Photo courtesy Collingwood Forever website

Jack Hamilton. Photo courtesy Collingwood Forever website

By Phil Skeggs

Before Uni Blues alumni Gillon McLaughlan recently became AFL boss, Ivanhoe Amateurs long had the rare distinction of being the only VAFA club to have a past player who was Australian Football’s top administrator.

Jack Hamilton was the league’s chief commissioner from 1984 to 1986, having worked his way through the ranks in various roles since he joined as a junior clerk in 1959.

Hamilton was posthumously inducted into the Australian Football Hall of Fame in 1996.

His Hall of Fame biog simply states: Tough full-back for Collingwood and became the AFL’s first chief commissioner. Was VFL assistant secretary 1957-1967, VFL manager administration 1967-1977, general manager 1977-1984, chief commissioner 1984-1986.

Hamilton grew up in Ivanhoe. His family had the Eaglemont Fuel Merchants supplying fire wood and briquettes. Like many young blokes in the district during that era, Hamilton aspired to play footy for Collingwood.

Ivanhoe Amateurs had a long association with the Magpies, we played in the same colours, and being in their recruiting zone there were many young footballers like Hamilton who went on to play for Collingwood.

Hamilton’s coach at Ivanhoe was former Collingwood wingman Ron Dowling, who played 72 games for the Magpies between 1936-40, including two grand finals.

The Hoes were in A grade when competition resumed post-war in 1946, and the seniors finished third in 1947

Hamilton was the original fitness fanatic who was one of the first footballers to use weights to improve his strength. In his playing days, Hamilton was 184cm and 87kg.

After being awarded a trophy for Most Improved Player at Ivanhoe at the end of the 1947 season, Hamilton returned to Victoria Park and made his senior debut in Round 7, 1948.

Jack Hamilton wins the 1947 IAFC Most Improved Player. Photo courtesy Ross Toogood

Jack Hamilton wins the 1947 IAFC Most Improved Player. Photo courtesy Ross Toogood

It’s understood that Hamilton was originally sent to Ivanhoe by Collingwood to be ‘’toughened up’’. It must have worked because he had a reputation as a tough, ruthless, scowling full-back with a mean streak. And though he was once reported for elbowing, he got off.

The Encyclopedia of League Footballers states that Hamilton was one of Collingwood’s best full-backs since World War II.

Hamilton played 154 games for Collingwood until his retirement in 1957. He was injured and didn’t play when the Pies won the 1953 flag. And he played a great lone hand in defence when they lost the 1955 Grand Final.

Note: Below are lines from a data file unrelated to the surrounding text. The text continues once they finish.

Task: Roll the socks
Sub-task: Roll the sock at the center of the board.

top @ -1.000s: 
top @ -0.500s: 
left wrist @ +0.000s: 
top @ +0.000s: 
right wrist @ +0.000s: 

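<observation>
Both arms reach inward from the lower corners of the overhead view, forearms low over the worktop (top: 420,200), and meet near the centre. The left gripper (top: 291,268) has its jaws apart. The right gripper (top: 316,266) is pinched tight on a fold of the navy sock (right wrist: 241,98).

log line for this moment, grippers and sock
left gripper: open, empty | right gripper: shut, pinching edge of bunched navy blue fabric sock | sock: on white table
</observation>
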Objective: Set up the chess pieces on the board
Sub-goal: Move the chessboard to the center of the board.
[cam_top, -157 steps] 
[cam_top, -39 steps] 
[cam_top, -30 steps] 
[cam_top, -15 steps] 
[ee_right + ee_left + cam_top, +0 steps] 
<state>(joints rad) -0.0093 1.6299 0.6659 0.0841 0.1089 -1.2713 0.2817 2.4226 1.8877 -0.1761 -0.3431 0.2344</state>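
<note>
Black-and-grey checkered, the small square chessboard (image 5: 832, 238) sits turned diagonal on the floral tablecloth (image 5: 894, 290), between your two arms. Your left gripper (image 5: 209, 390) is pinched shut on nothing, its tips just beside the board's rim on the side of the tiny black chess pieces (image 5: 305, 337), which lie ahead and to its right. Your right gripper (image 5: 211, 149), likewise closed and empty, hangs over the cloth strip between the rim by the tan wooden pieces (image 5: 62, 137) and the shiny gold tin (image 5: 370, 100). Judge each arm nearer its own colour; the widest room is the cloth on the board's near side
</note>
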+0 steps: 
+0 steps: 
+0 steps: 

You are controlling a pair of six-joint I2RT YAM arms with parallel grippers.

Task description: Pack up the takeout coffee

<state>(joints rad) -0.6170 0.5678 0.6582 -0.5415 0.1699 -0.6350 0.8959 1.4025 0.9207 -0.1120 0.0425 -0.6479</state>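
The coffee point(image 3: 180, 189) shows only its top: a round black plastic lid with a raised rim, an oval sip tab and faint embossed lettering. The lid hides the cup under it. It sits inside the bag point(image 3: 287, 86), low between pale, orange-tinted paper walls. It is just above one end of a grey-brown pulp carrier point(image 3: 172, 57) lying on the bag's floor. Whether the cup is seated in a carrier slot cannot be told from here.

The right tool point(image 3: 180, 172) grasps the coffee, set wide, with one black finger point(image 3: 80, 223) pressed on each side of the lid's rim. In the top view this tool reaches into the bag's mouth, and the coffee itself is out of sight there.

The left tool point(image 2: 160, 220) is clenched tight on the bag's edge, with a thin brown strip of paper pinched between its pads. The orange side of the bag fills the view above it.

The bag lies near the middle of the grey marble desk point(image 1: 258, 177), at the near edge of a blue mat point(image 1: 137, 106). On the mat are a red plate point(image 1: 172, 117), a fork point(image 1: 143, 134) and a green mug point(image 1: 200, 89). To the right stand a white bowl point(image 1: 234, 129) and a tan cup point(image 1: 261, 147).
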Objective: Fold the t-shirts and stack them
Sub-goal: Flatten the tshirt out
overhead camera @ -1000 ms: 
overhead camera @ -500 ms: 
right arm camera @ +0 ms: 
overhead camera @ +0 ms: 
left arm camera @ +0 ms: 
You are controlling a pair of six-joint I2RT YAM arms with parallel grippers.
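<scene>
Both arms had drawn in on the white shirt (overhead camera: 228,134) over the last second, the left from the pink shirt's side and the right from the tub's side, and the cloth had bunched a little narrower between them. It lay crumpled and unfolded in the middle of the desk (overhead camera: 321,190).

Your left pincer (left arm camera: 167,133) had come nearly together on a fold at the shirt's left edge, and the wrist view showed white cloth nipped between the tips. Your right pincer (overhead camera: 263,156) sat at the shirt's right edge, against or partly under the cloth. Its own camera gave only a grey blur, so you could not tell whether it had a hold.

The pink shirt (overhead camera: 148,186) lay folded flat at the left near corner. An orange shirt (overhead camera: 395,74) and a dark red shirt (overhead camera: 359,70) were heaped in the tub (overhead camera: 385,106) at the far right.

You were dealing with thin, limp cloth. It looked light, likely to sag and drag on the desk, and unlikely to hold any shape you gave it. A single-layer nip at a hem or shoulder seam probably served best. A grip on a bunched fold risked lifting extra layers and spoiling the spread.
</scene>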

As league boss, Hamilton “was at the helm during a stormy period which included South Melbourne’s move to Sydney, clubs under financial threat, and clearance wrangles being dragged through courts, but through it all maintained a dry sense of humour. All the football world mourned when he died tragically in a car accident in May 1990”.

Hamilton’s widow Joan remembered his playing days at Ivanhoe with some fondness when I last spoke to her about 20 years ago.

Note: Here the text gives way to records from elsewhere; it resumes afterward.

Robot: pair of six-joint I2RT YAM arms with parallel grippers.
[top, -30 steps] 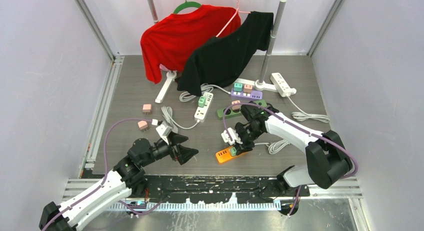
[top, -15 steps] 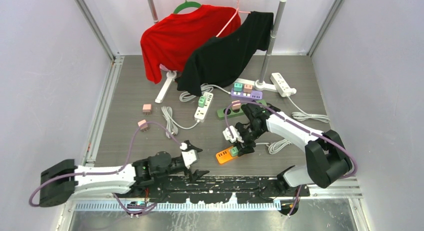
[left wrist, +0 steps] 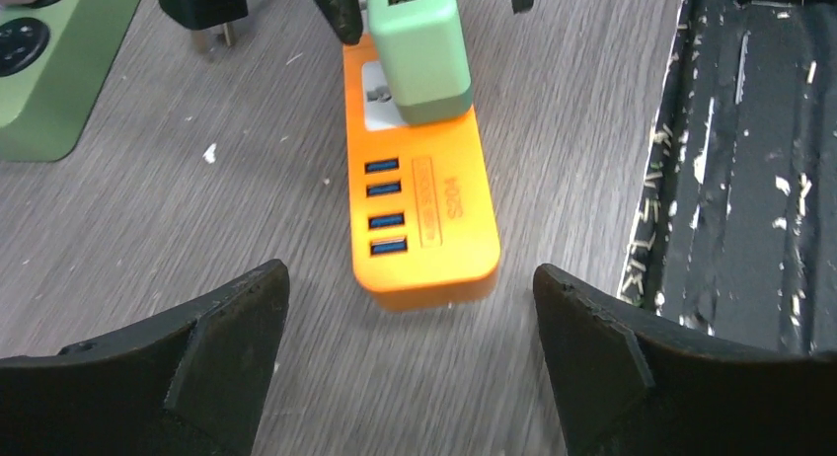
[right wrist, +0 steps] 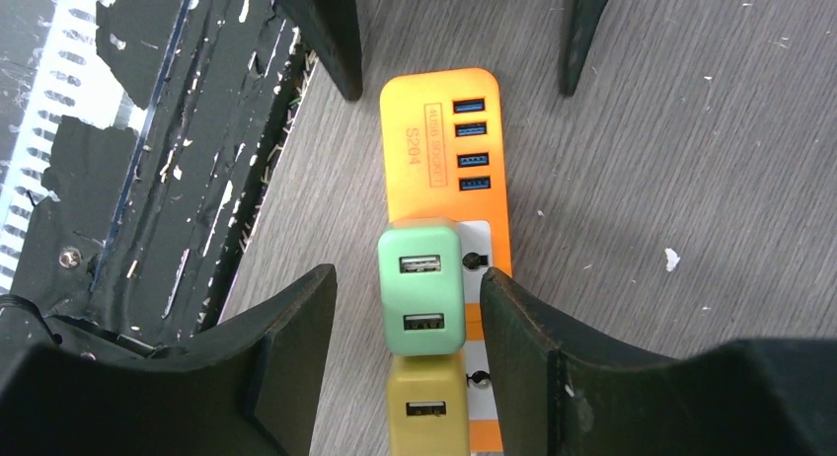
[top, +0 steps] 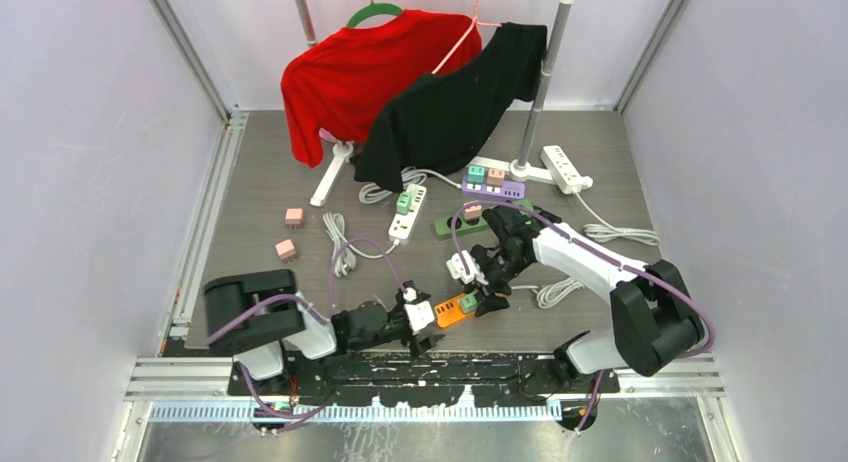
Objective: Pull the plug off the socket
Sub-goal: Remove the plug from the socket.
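The green plug (right wrist: 419, 288) sits in the orange power strip (right wrist: 439, 140), near the table's (top: 260, 172) 6 o'clock edge, with a yellow plug (right wrist: 426, 402) just beside it. The right claw (right wrist: 405, 278) straddles the green plug, spread, gaps on both sides. At the strip's 8 o'clock, the left claw (left wrist: 410, 276) gapes wide at its free end.

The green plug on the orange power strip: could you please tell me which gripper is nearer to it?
Right. The right gripper straddles the green plug with open fingers; the left gripper sits open past the USB end of the orange power strip.
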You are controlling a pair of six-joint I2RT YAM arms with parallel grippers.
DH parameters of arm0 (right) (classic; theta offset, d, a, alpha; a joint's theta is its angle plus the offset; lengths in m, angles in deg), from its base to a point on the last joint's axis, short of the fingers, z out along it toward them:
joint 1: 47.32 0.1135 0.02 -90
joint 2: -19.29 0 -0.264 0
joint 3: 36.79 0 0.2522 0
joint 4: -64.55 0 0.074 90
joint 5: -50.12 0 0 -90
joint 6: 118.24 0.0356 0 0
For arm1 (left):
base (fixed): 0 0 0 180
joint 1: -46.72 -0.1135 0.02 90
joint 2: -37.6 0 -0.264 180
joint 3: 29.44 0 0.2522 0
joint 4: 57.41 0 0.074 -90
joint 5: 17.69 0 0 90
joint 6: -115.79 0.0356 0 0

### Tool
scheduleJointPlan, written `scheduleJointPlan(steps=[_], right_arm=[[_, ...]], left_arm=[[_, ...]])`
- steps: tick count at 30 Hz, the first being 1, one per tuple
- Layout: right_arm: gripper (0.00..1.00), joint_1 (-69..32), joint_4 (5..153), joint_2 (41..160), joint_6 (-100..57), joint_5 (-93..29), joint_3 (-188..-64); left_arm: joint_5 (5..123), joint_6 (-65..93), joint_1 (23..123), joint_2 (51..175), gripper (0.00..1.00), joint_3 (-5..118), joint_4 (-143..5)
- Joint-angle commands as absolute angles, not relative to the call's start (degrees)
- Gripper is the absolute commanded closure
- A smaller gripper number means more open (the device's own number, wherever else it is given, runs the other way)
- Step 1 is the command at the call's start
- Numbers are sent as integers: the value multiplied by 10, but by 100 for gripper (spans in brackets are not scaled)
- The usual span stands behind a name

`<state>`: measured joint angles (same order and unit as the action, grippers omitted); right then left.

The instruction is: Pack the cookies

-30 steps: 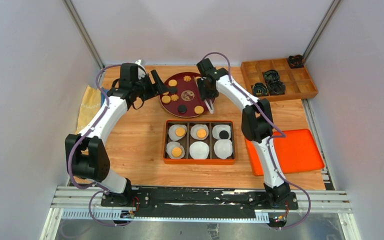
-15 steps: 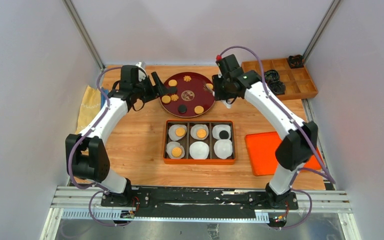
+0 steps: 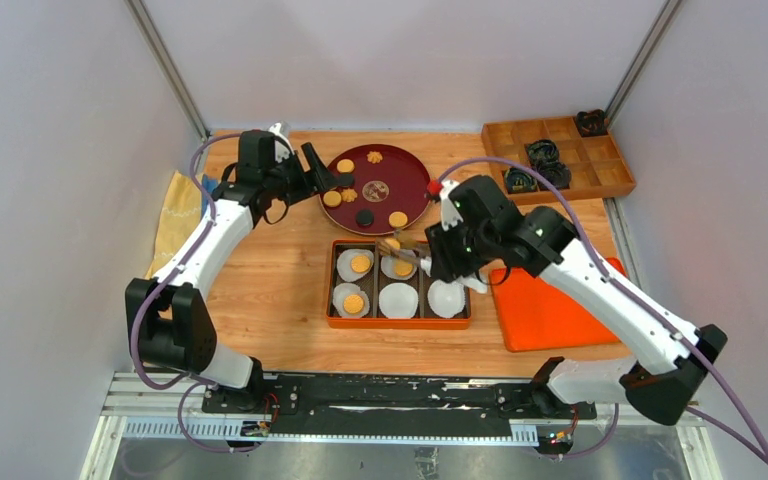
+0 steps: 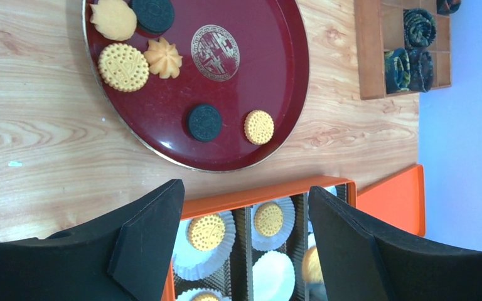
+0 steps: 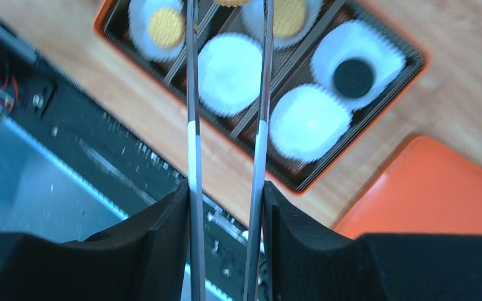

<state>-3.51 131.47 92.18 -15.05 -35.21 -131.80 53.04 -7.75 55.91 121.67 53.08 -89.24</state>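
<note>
A dark red round plate (image 3: 415,185) holds several cookies, golden and black, such as a golden one (image 3: 398,219) and a black one (image 4: 204,121). My left gripper (image 3: 328,172) is open and empty at the plate's left edge; in the left wrist view (image 4: 245,200) its jaws stand wide apart. My right gripper (image 3: 430,258) is shut on metal tongs (image 5: 194,125). The tongs pinch a golden cookie (image 3: 390,243) above the back middle of the orange box (image 3: 398,323). The box's white paper cups hold three golden cookies and a black one (image 5: 353,77); two cups (image 5: 230,74) are empty.
An orange lid (image 3: 570,300) lies right of the box, partly under my right arm. A wooden compartment tray (image 3: 600,170) with dark items stands at the back right. A yellow cloth (image 3: 175,215) lies at the left edge. Grey walls close in on both sides.
My right arm has swung from the plate's right edge toward me and over the box, carrying a golden cookie in the tongs. My left arm has stayed put.
</note>
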Motion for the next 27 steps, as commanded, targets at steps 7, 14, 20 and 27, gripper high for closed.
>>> scheduleJointPlan(steps=[7, 14, 20, 27], right_arm=[[98, 58, 1356, 857, -85, -321, -1198], [96, 80, 1344, 869, -75, -333, -1161], [96, 81, 1323, 891, -80, -340, -1166], [76, 80, 1324, 905, -81, -374, -1179]], left_arm=[[529, -82, 579, 1196, 22, 527, -890], [534, -79, 579, 1188, 22, 522, -893], [537, -74, 579, 1189, 22, 525, -898], [534, -69, 579, 1194, 22, 526, -898]])
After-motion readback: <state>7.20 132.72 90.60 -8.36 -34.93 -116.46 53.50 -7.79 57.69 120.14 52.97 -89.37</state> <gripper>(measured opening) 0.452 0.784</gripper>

In particular, she recalled how he would rather let his young family go hungry than relinquish his amateur playing status while at Collingwood.

She said he might have been worried about losing his spot on Collingwood’s list and not being able to return to his much-loved amateur club. (His Ivanhoe coach Ron Dowling had also played as an amateur at Collingwood, and on leaving in 1940 the club gave him a house in Eaglemont as a gesture of the high esteem they held him in.)

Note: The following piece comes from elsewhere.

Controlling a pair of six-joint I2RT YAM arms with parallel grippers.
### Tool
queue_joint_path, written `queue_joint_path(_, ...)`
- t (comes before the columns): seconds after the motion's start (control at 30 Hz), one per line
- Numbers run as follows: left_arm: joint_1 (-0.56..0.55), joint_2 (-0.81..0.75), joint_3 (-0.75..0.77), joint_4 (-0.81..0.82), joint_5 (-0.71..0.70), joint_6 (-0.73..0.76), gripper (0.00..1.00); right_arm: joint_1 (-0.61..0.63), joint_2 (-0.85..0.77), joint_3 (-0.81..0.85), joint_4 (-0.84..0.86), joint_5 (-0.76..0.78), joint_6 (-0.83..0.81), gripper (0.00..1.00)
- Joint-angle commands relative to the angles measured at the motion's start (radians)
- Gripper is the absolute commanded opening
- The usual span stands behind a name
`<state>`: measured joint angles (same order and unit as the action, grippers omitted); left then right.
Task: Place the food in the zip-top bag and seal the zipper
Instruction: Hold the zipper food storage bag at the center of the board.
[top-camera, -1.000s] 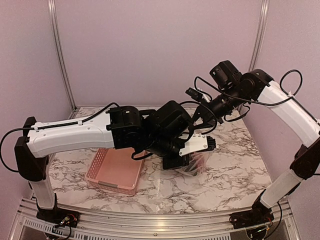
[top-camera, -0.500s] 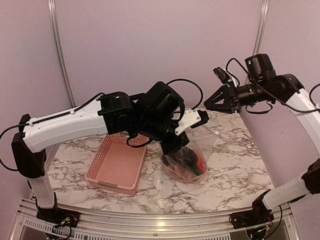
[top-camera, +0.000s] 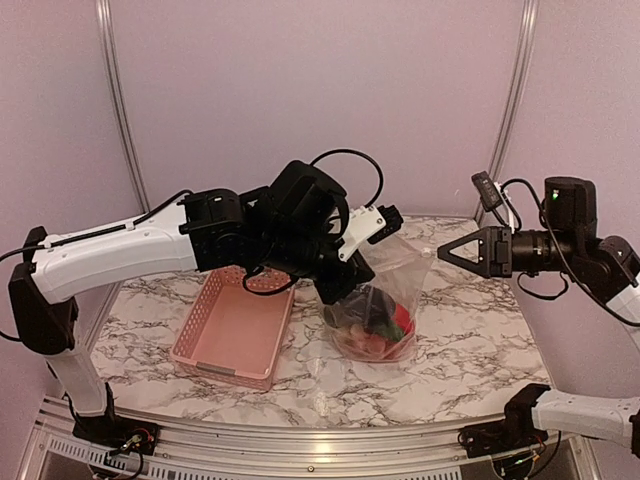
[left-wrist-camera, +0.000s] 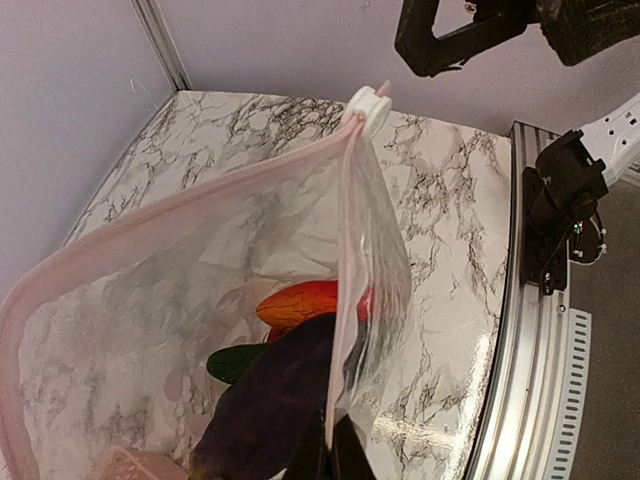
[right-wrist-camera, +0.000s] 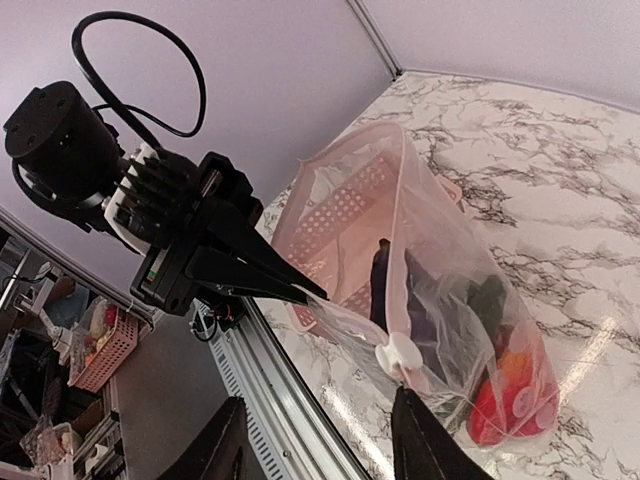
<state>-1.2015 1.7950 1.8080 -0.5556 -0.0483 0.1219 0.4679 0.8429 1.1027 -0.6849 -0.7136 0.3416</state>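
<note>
The left tool (top-camera: 342, 288), clamped on one mouth corner of the zip-top bag (top-camera: 395, 285), holds it upright on the surface (top-camera: 470, 345) with the food (top-camera: 390, 328) inside, its zipper (left-wrist-camera: 352, 200) running toward 3 o'clock, where the right tool (top-camera: 447, 248) hangs spread and empty, well apart.

The top camera looks down from behind the near edge of the worktop (top-camera: 470, 350). The left wrist camera hugs the zip-top bag (left-wrist-camera: 180, 270), and the right wrist camera faces it from farther right.

eggplant (left-wrist-camera: 270, 400): inside the zip-top bag (left-wrist-camera: 200, 250), cut off at the lower edge
basket (top-camera: 225, 335): beside the bag, far rim hidden behind the left arm (top-camera: 130, 250)
</note>
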Motion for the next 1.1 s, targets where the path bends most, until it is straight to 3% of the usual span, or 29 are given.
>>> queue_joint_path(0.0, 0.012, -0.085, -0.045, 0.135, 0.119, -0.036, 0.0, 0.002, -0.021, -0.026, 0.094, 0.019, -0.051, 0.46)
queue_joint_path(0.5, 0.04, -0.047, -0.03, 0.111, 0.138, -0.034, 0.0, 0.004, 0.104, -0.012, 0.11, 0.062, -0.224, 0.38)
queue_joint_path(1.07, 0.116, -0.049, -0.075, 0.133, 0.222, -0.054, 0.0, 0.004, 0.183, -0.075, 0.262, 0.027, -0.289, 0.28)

Ivanhoe’s Team of the Century ruckman Timmy Robinson remembers young Hamilton delivering big heavy bags of briquettes to his family home in Brooke Street, just up the road from the Dowlings.

‘‘For a young kid up close to a league player, particularly a Collingwood player, was a great thrill,’’ said Robinson. ‘‘Harry Thomas (club president) was his contact at the club and Harry told me that while he was not able to attend Ivanhoe games he remained a keen supporter and, outside of the VFL, the first scores he checked each week were Ivanhoe’s. He would send the club telegrams of support for finals games.

‘‘He was a character. Years after he retired if he saw a Collingwood fan with the No.8 Jumper he would say ‘look at that they still remember me’.’’

Hamilton was 61 when he died in a car crash near Whittlesea on May 30, 1990.

The club intends to keep Hamilton’s trophy on display in perpetuity.


*With special thanks to Tim Robinson for his assistance.